EUA estudam possível ataque aéreo contra Estado Islâmico na Líbia, diz jornal

Segundo o jornal, os objetivos principais são os campos de treinamento, centros de comando, depósitos de munição e outros locais onde atuam os militantes do EI

Representantes do Pentágono, aliados a Itália, França e Reino Unido, apresentaram um plano de ataque contra jihadistas do Estado Islâmico na Líbia, incluindo a possibilidade de efetuar bombardeios. As informações são do "New York Times".

Segundo o jornal, os objetivos principais são os campos de treinamento, centros de comando, depósitos de munição e outros locais onde atuam os militantes do Estado Islâmico. Tratam-se de ao menos 30 alvos localizados em quatro áreas do país no norte africano.

Ainda segundo o jornal, citando fontes de dentro do Pentágono que não quiseram se identificar, a intenção é enfraquecer a mais perigosa vertente do grupo fora da Síria e do Iraque. Milícias líbias apoiadas pelo Ocidente devem enfrentar o grupo em solo, enquanto os aliados dos EUA irão apoiar a luta com bombardeios.   

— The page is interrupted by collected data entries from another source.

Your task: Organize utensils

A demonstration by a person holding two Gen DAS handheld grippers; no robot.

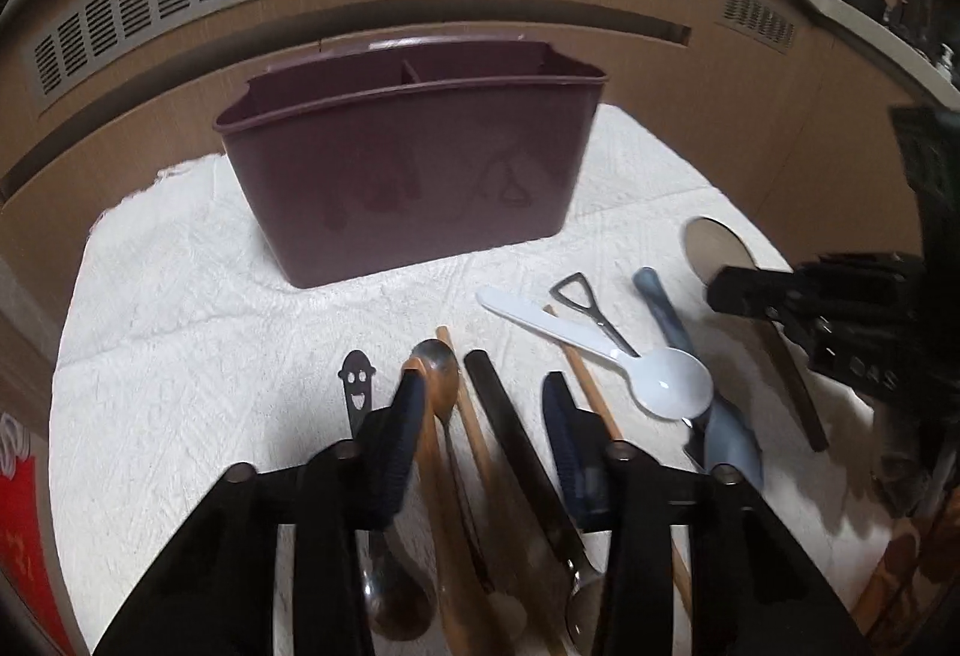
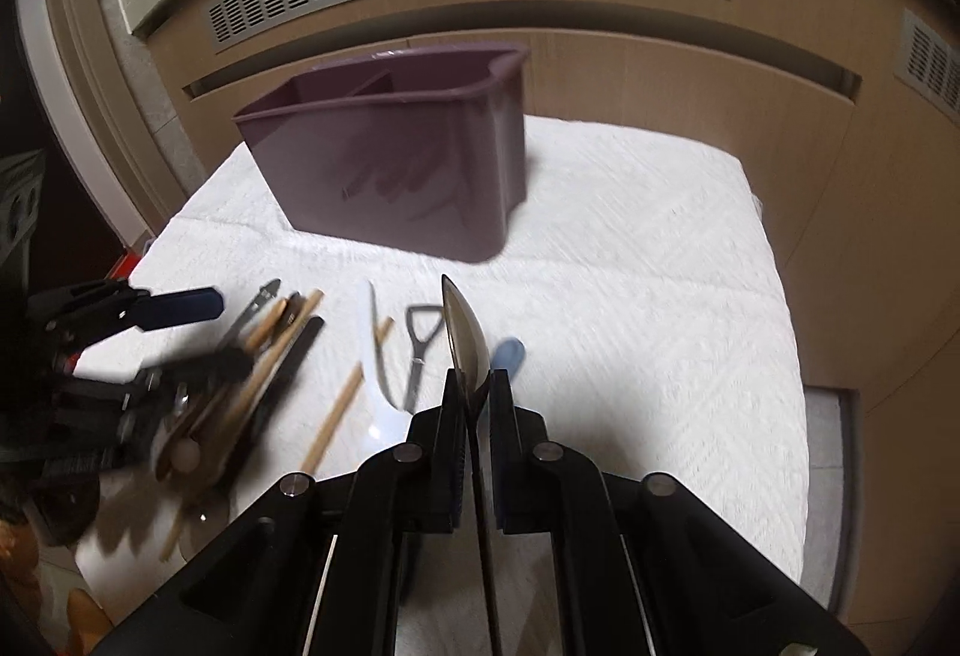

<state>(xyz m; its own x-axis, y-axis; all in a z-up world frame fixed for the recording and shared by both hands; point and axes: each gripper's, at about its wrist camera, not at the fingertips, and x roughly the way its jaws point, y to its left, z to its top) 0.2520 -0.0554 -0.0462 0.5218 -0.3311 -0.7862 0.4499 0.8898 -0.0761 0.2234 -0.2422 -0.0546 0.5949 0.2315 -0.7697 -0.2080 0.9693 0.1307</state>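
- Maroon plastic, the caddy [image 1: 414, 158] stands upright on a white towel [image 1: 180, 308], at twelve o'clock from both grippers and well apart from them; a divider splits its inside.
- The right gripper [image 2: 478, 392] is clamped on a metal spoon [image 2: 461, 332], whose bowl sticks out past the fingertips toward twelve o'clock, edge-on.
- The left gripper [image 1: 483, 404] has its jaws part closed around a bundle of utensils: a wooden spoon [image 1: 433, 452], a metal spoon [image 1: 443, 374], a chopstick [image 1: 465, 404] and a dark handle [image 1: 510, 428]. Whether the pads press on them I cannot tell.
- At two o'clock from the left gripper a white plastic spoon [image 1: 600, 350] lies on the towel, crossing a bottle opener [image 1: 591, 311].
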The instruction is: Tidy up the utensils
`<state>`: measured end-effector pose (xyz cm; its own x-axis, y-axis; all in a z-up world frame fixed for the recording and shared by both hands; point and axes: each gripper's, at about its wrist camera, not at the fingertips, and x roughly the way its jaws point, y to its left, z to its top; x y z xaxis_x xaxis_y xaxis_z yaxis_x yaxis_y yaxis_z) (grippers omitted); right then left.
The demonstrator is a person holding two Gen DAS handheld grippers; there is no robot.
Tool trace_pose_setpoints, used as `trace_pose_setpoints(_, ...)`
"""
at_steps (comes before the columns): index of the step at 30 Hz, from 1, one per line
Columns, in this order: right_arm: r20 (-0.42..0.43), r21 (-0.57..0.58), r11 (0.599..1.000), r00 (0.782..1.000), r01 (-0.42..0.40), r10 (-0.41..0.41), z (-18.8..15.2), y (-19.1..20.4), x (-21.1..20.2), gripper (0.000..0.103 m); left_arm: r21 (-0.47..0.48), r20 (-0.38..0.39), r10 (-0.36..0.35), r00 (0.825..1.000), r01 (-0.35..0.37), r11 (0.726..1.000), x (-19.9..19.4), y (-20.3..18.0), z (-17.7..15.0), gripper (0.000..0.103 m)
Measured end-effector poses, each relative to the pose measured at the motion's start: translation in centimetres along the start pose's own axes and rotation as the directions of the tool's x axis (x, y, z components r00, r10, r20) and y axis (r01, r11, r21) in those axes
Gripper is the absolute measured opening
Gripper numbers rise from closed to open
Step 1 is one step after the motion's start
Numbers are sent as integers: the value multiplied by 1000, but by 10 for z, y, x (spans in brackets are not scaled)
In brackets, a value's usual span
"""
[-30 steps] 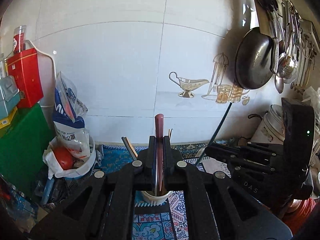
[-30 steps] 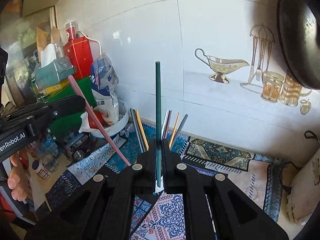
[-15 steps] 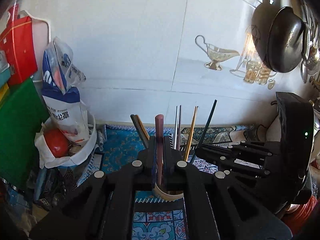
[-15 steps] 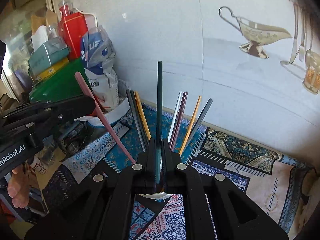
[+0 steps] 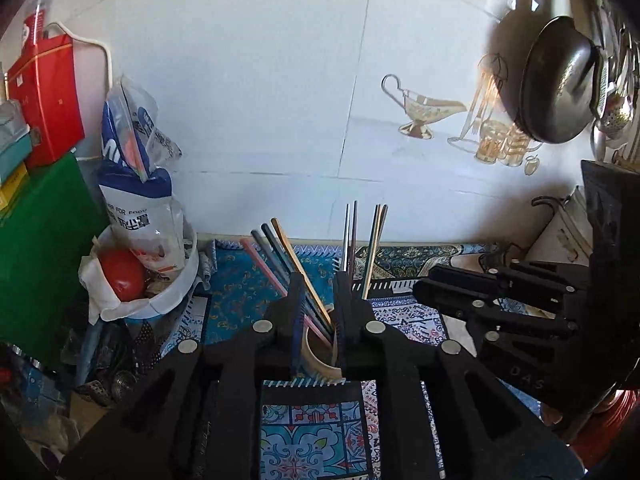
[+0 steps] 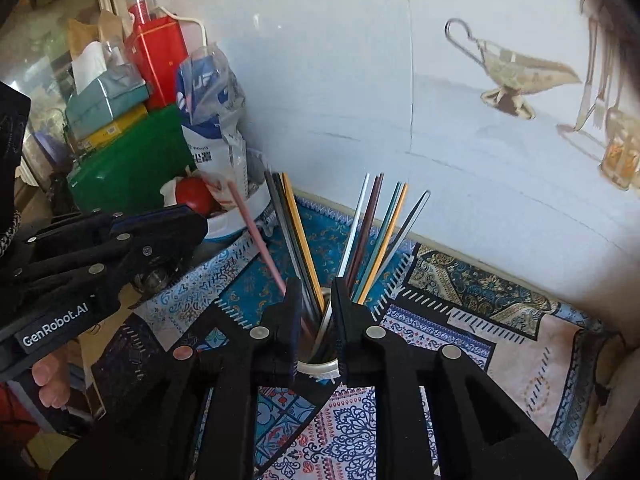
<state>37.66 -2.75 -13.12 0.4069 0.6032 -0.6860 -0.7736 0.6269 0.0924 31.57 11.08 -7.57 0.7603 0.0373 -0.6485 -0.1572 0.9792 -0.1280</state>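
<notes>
Chopsticks (image 6: 362, 236) stand in cup (image 6: 320, 368) | left tongs (image 5: 316, 312) and right tongs (image 6: 316, 312) open, empty | step: drop done | next: find more.

From my feed, a white tiled wall (image 5: 260, 100) fills twelve o'clock, daylight bright across it, with a printed gravy-boat decal (image 5: 420, 110) at two. A dark pan (image 5: 556, 84) hangs at two, near the edge. At nine I see a green box (image 5: 36, 248) under a red carton (image 5: 46, 96). A patterned blue cloth (image 6: 460, 320) covers the counter at six.
</notes>
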Motion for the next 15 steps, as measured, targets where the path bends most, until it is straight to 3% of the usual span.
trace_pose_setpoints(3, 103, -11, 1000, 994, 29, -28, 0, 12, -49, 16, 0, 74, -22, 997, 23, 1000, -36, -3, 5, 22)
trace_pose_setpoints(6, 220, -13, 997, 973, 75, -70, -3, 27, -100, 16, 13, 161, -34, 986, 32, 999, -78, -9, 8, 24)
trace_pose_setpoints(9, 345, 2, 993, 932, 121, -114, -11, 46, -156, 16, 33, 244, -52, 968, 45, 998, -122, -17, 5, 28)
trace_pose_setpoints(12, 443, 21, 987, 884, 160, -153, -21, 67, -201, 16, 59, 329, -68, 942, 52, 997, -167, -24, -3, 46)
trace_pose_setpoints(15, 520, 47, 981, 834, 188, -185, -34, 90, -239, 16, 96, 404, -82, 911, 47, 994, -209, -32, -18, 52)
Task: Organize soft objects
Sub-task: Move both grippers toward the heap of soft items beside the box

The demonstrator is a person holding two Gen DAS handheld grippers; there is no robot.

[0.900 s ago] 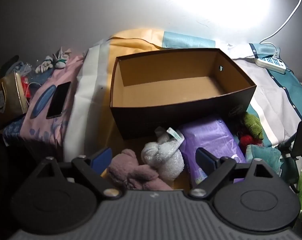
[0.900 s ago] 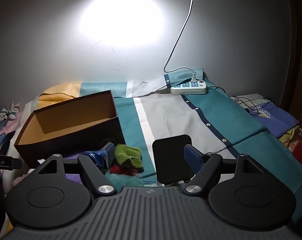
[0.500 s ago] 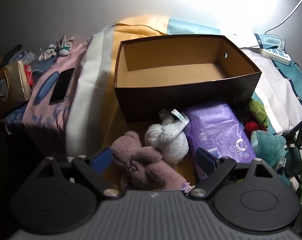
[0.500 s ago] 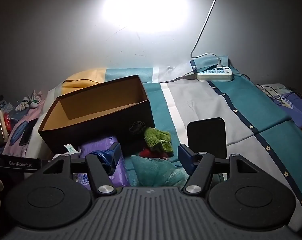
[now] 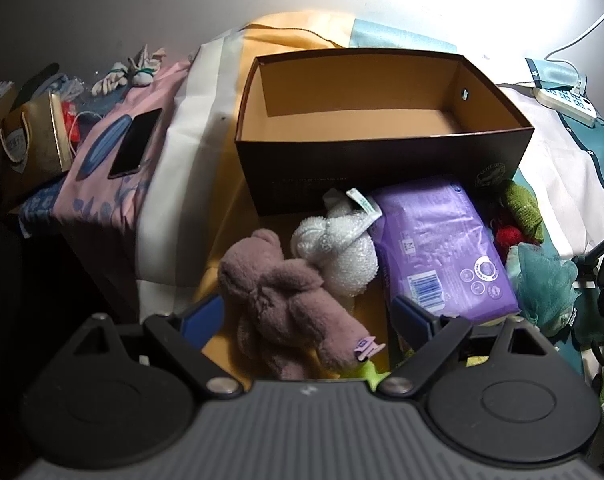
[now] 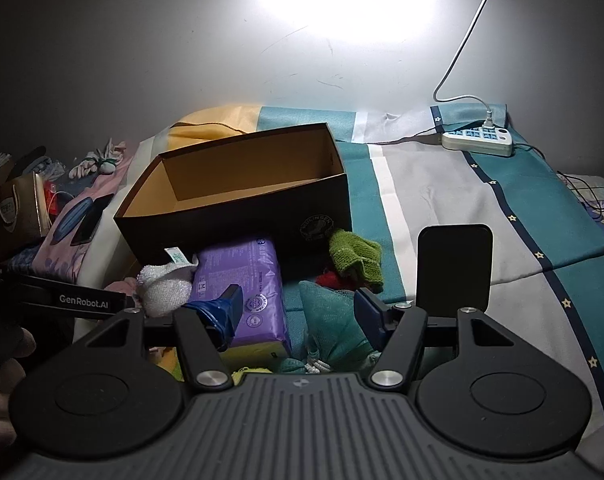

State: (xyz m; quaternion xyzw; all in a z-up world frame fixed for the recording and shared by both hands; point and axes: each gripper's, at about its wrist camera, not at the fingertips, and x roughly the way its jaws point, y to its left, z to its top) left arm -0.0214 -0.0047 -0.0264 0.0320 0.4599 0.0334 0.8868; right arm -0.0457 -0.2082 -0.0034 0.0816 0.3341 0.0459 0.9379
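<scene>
Left wrist: left claw (image 5: 308,312) spread around mauve plush toy (image 5: 290,300), before empty cardboard box (image 5: 382,136); approach step, closing next. Right wrist: right claw (image 6: 298,312) spread over teal mesh sponge (image 6: 334,320), beside purple pack (image 6: 246,280).

open brown box (image 5: 382,152) upright, nothing inside. in front, touching in a row: mauve plush (image 5: 290,304) on its side, white plush (image 5: 338,252), purple pack (image 5: 442,248) lying flat, green knit (image 6: 356,258), red bit (image 6: 329,280), teal mesh pouf (image 6: 334,324)
</scene>
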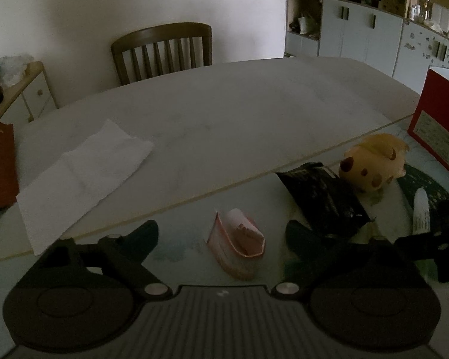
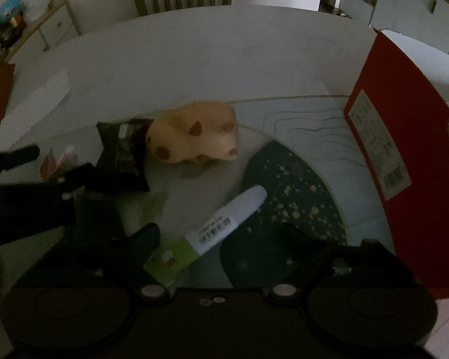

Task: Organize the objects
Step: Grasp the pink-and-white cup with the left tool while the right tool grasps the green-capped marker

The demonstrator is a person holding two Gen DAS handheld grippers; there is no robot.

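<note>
A small pink-and-white packet (image 1: pixel 236 239) lies on the table between the fingers of my left gripper (image 1: pixel 221 236), which is open and not touching it. In the right wrist view a white tube with a green end and a barcode label (image 2: pixel 221 230) lies slantwise between the fingers of my right gripper (image 2: pixel 221 234), which is also open. A yellow plush toy with brown spots (image 2: pixel 194 134) (image 1: pixel 371 161) sits beyond it. Beside the toy lies a black packet (image 2: pixel 122 155) (image 1: pixel 323 200).
A tall red box (image 2: pixel 404 149) (image 1: pixel 440 125) stands at the right. A dark green speckled mat (image 2: pixel 290 197) lies under the tube's tip. A white paper towel (image 1: pixel 80 179) lies at the left of the pale table (image 1: pixel 224 113), and a wooden chair (image 1: pixel 161 51) stands behind.
</note>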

O plano foi apresentado pelo secretário de Defesa, Ashton Carter, em 22 de fevereiro, mas ainda não foi considerado pelo presidente Barack Obama enquanto a Casa Branca tenta formar um governo de união dentro do país.   

A notícia vem à tona após denúncias de que a França estaria conduzindo clandestinamente ações militares terrestres para combater o grupo extremista na Líbia.   

O Estado Islâmico tem conquistado grandes porções de terra e influência na Líbia devido a um vácuo de poder deixado pela guerra civil que assola o país desde a queda do regime de Muammar Gaddafi, em 2011.

Mediados por um acordo internacional e pelas Nações Unidas, as principais forças de oposição da Líbia concordaram em tentar formar um novo governo, mas nada ainda foi concretizado. A comunidade internacional teme que as operações contra o Estado Islâmico na Síria e no Iraque (tanto as da coalizão internacional liderada pelos Estados Unidos quanto as da Rússia, com apoio de Damasco,) obriguem os jihadistas a procurarem refúgio na Líbia.